In this talk we will present the main goals, structure and first results of the ESiWACE Centre of Excellence. ESiWACE wants to substantially improve efficiency and productivity of numerical weather and climate simulation on high-performance computing platforms by supporting the end-to-end workflow of global Earth system modelling in HPC environment. Moreover, ESiWACE will address a wide range of challenges, from the development of specific software products to the deployment of user facing services for both, computing and storage. Besides, with regard to the upcoming exascale era, ESiWACE will establish demonstrator simulations, which will be run at highest affordable resolutions (target 1km).

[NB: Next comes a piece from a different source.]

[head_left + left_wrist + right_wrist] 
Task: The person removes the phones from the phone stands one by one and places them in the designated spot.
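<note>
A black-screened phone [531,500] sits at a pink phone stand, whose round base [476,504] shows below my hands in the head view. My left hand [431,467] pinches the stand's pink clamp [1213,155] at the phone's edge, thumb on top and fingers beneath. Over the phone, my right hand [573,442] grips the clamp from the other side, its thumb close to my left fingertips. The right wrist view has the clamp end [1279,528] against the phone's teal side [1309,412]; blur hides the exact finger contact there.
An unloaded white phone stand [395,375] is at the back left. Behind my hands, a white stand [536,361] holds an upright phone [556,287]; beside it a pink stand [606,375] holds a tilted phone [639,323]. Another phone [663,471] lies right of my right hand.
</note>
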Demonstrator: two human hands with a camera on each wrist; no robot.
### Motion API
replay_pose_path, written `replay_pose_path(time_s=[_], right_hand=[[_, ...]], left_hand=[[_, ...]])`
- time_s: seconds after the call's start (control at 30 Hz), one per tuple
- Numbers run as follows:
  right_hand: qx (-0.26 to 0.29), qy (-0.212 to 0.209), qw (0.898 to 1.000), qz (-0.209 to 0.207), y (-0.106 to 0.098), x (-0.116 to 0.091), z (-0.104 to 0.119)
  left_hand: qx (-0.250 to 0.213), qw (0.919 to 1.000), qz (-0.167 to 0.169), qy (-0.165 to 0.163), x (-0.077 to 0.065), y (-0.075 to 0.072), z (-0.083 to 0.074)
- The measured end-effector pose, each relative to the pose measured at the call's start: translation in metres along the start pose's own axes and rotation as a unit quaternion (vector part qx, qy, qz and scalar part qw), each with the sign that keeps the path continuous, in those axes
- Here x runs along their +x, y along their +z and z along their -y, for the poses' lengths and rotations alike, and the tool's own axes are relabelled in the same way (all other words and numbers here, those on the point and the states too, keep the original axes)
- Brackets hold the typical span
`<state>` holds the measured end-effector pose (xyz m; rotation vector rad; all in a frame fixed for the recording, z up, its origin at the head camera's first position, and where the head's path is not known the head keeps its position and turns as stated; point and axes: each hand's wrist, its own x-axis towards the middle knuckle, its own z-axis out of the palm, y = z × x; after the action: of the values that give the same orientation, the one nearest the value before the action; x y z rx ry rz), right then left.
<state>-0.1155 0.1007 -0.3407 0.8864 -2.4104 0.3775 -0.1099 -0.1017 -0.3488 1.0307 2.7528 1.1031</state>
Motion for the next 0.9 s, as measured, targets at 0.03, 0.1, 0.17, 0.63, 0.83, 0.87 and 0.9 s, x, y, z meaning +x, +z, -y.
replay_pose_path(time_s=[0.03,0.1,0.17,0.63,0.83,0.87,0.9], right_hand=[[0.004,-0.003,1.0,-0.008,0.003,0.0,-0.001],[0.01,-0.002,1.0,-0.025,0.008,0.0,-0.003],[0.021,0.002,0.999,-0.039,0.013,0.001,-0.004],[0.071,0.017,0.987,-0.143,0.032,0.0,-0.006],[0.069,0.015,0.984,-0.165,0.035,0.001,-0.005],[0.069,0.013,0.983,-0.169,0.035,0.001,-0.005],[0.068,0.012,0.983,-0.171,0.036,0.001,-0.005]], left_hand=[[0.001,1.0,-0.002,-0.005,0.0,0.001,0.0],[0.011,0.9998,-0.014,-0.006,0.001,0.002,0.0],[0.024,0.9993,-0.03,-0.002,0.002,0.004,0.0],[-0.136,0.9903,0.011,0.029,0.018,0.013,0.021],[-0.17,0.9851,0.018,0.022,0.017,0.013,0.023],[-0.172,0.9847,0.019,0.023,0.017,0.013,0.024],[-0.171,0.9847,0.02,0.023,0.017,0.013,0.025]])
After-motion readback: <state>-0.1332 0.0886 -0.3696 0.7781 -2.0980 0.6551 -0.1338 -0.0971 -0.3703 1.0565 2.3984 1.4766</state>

This will yield insights into the computability of configurations that will be sufficient to address key scientific challenges in weather and climate prediction.

Current e-infrastructures face multiple challenges. Users increasingly need to exploit and integrate multiple, distributed resources, be they related to compute or data; they want to do this regardless of the actual resource providers, which can be public, private or both; users also typically want to avoid proprietary solutions, which can lead to lock-ins and/or to privacy concerns. And, while in the past the focus of e-infrastructures was on providing simple physical or virtual resources, the Cloud paradigm requires a shift away from the infrastructural layer (which can and should be interchangeable) to the application domain, through open, programmable and scalable Platform-as-a-Service and Software-as-a-Service stacks.

 

This talk will discuss the solutions to these problems offered by INDIGO-DataCloud, an H2020 project with a Consortium of 26 European academic and industrial partners. INDIGO developed an open source platform tailored to science, but applicable to other domains as well.

Examples of concrete usage of INDIGO solutions in applications belonging to multiple scientific communities will be presented, together with cases of adoption of INDIGO components by commercial companies. The talk will end with the description of three recently approved H2020 projects that substantially derive, adopt or extend components, know-how and results coming from INDIGO-DataCloud, and that will concretely contribute to building a European Open Science Cloud.